After years of no progress with Iran, why the sudden good cheer? It’s certainly not because Rouhani represents a radical new strand of Iranian thinking about nuclear power. After all, he was Iran’s nuclear negotiator from 2003 to 2005. Parts of the nuclear program were temporarily suspended during that time, but it was never eliminated.
Applebaum writes a biweekly foreign affairs column and contributes to the PostPartisan blog.
Nor does Rouhani’s new cabinet mark a profound break from those who have run the Islamic Republic since its inception. As his justice minister, Rouhani has appointed Mostafa Pourmohammadi, a former high official in the Ministry of Information during the bloody and violent 1980s. Among other things, Pourmohammadi was one of those primarily responsible for the mass execution of thousands of political prisoners in 1988. He moved on to the ministry’s foreign intelligence operations in the 1990s, during which its “achievements” included the bombing of a Jewish community center in Buenos Aires and the assassination of dissidents in Iran and around the world.

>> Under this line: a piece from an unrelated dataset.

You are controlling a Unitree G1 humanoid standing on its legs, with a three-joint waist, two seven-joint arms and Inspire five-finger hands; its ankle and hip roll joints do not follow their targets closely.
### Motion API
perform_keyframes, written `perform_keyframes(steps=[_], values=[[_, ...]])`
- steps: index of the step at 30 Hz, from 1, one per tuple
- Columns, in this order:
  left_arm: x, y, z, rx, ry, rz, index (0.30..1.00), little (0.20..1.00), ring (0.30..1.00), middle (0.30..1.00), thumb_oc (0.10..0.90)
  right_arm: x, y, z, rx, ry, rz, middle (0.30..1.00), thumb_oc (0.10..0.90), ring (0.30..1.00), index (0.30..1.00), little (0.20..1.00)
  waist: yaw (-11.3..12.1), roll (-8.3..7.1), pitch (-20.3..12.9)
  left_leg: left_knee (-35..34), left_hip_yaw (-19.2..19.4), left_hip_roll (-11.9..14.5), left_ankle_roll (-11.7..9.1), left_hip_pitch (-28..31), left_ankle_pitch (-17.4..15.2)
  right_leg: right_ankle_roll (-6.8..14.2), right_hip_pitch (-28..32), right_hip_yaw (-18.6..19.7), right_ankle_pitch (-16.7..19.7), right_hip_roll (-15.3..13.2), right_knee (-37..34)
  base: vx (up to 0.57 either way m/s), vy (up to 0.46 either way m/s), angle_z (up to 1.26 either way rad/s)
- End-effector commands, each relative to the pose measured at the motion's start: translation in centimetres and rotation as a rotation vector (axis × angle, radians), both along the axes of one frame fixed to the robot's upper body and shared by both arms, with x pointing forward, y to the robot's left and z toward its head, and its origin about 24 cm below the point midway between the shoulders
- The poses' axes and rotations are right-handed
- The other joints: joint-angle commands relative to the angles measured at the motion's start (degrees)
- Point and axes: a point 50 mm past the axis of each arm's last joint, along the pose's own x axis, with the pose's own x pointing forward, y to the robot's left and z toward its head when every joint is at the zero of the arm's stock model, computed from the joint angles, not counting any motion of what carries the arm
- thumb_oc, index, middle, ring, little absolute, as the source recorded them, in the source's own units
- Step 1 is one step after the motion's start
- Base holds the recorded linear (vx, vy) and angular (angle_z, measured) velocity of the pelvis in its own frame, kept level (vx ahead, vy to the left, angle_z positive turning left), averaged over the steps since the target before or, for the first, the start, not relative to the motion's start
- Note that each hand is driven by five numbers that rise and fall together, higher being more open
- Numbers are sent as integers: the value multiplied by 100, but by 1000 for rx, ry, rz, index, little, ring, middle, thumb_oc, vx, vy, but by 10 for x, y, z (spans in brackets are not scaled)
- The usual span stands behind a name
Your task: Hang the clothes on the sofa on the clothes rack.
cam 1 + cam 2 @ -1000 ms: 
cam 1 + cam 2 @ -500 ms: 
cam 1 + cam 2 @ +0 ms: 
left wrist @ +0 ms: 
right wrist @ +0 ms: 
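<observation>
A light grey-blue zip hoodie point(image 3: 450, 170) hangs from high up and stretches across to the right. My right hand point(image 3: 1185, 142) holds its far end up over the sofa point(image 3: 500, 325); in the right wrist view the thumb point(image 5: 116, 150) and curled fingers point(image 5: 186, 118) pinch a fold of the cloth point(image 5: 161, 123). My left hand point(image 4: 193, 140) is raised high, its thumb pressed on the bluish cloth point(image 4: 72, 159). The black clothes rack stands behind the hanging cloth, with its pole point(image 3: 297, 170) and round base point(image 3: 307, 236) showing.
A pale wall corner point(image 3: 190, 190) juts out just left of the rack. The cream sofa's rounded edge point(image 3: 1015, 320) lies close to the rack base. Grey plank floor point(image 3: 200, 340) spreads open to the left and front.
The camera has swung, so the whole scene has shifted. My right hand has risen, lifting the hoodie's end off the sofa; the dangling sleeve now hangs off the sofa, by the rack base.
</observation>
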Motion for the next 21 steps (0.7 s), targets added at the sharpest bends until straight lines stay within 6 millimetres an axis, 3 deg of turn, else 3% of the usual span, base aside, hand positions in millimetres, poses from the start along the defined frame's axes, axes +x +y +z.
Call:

No one is denying this bit of history. After appointing Pourmohammadi, Rouhani went out of his way to praise his “numerous experiences in the government” and his record: “he has been successful, wherever he has been.” Little appears to have changed: In the week of Sept. 23, when Rouhani was at the U.N. General Assembly in New York, more than 30 Iranians were reportedly executed without due process of law.

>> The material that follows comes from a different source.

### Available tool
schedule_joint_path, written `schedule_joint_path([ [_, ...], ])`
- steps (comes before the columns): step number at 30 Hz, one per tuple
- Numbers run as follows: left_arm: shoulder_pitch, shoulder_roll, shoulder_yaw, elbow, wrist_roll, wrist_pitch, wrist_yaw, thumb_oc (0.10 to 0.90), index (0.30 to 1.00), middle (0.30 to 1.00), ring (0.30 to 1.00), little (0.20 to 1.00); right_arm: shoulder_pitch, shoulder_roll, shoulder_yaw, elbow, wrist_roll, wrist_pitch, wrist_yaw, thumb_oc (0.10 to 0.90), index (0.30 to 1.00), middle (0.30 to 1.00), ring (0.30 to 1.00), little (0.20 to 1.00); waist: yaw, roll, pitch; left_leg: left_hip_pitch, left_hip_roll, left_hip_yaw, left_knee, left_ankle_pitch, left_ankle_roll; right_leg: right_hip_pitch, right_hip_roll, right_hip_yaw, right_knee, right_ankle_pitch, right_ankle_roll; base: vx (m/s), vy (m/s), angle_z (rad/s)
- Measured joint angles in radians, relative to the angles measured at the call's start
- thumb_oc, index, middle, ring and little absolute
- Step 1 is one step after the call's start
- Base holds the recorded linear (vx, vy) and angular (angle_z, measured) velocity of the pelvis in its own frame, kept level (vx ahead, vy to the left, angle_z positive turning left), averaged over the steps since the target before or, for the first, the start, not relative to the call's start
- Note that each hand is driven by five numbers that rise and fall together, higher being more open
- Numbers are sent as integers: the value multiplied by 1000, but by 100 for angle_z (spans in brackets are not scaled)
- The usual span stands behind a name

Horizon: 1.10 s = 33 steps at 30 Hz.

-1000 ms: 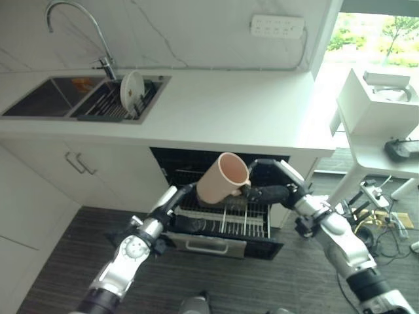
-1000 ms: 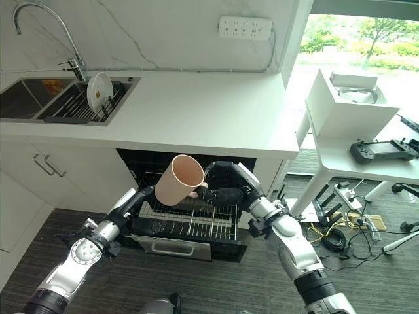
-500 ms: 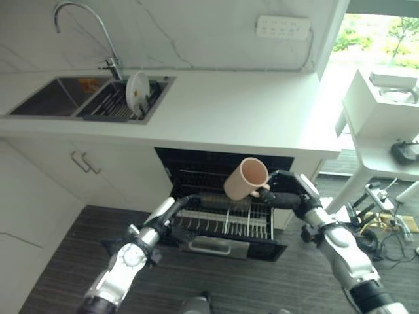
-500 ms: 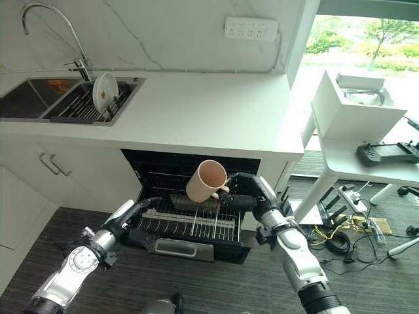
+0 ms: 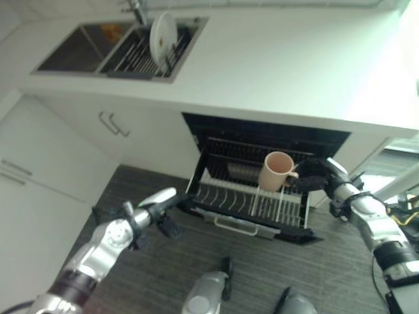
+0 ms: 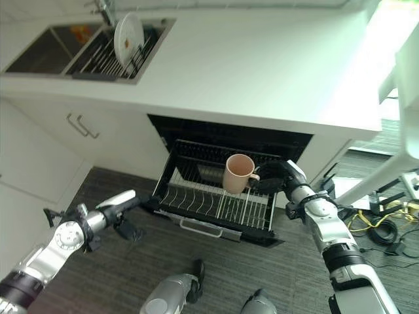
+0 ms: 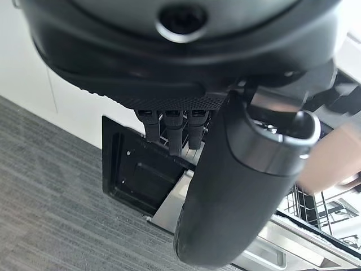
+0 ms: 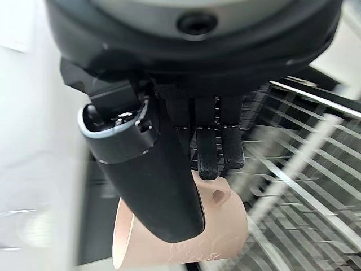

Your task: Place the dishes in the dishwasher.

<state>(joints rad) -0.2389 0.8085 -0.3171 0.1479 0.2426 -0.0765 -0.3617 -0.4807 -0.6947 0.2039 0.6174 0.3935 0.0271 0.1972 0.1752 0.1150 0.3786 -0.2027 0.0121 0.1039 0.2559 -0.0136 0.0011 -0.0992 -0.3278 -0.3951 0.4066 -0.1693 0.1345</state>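
A pale pink mug (image 5: 276, 170) hangs mouth-up and slightly tilted over the right half of the pulled-out wire rack (image 5: 226, 199) of the open dishwasher. My right hand (image 5: 315, 182) is shut on its handle from the right; in the right wrist view the thumb (image 8: 149, 180) lies across the mug (image 8: 186, 240) and the fingers (image 8: 208, 152) hook the handle. My left hand (image 5: 156, 201) is low at the rack's front left corner, fingers straight and pointing at it, holding nothing. A white plate (image 6: 127, 34) stands upright in the sink's drying rack.
The white counter (image 5: 281, 65) overhangs the dishwasher opening. A double sink (image 5: 75, 46) lies at the far left, with white cabinet doors (image 5: 124, 131) below it. The rack's front handle (image 5: 234, 226) juts towards me. Cables (image 6: 380, 226) lie on the floor at the right.
The whole view has tipped downward. My right hand has carried the mug lower and further right over the rack. My left hand stays by the rack's front left corner.
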Motion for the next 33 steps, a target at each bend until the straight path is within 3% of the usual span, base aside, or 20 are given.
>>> schedule_joint_path([
  [5,-99,41,-14,-2,0,-37,9,800,900,900,900,900,-71,-1,18,71,-25,-6,12,400,300,300,300,300,19,3,76,-6,-3,-3,-3,2,2,-5,-1,-1,-3,2,3,-24,-10,1],
  [23,-115,42,-19,3,0,-61,83,800,900,900,900,900,-66,32,19,183,-78,-22,-28,400,300,300,300,300,8,-6,115,-7,-1,1,-15,8,3,-17,2,2,-3,2,4,-52,-14,-1],
  [24,-114,42,-19,4,0,-62,88,800,900,900,900,900,-63,39,17,183,-78,-22,-29,475,413,413,413,413,0,-10,117,-8,0,1,-15,8,3,-17,2,2,-4,2,4,-69,0,-1],
  [25,-115,42,-19,3,1,-61,88,800,900,900,900,900,-56,46,17,181,-78,-23,-29,800,900,900,900,900,-6,-13,119,-8,0,2,-15,8,3,-18,3,2,-5,3,4,-68,2,-3],
  [28,-107,40,-37,3,4,-61,71,800,900,900,900,900,-46,67,12,171,-77,-48,-18,800,900,900,900,900,-13,-26,127,-9,6,13,-16,8,3,-27,8,11,-8,7,1,-55,1,-11],
  [33,-102,40,-45,8,7,-60,63,800,900,900,900,900,-56,59,23,168,-132,-14,119,800,900,900,900,900,-7,-29,129,-11,8,18,-16,9,3,-29,11,20,-14,15,2,-54,-36,-4],
])
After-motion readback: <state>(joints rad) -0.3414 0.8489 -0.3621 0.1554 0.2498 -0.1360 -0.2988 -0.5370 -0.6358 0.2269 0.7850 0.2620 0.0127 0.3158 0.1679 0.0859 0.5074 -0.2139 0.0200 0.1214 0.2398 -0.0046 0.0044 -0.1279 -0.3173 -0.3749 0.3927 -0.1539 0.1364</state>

Rouhani’s team, in other words, has not gone to Geneva after a process of profound internal transformation. On the contrary, Iran has returned to negotiations for only one reason: The new president wants economic sanctions lifted because they have taken a powerful toll on the Iranian economy. At a recent conference in London, I heard Iranian diaspora economists return again and again to that theme. Sanctions have destabilized Iran’s currency, oil and gas industry, international trade and investor confidence. Of course the shortcomings of sanctions are well known: They are a blunt and inefficient instrument; plenty of people defy them; and illicit trade goes on all the time. And, yes, they distribute economic pain over the entire population and don’t necessarily hit hardest the people who make the decisions. Nevertheless, three decades’ worth of overlapping unilateral and multilateral sanctions on Iran, organized at different times by the United States, the United Nations and the European Union, are, at least in a narrow sense, “working”; they have forced Iran’s leaders back to a negotiating table they had largely abandoned some years ago.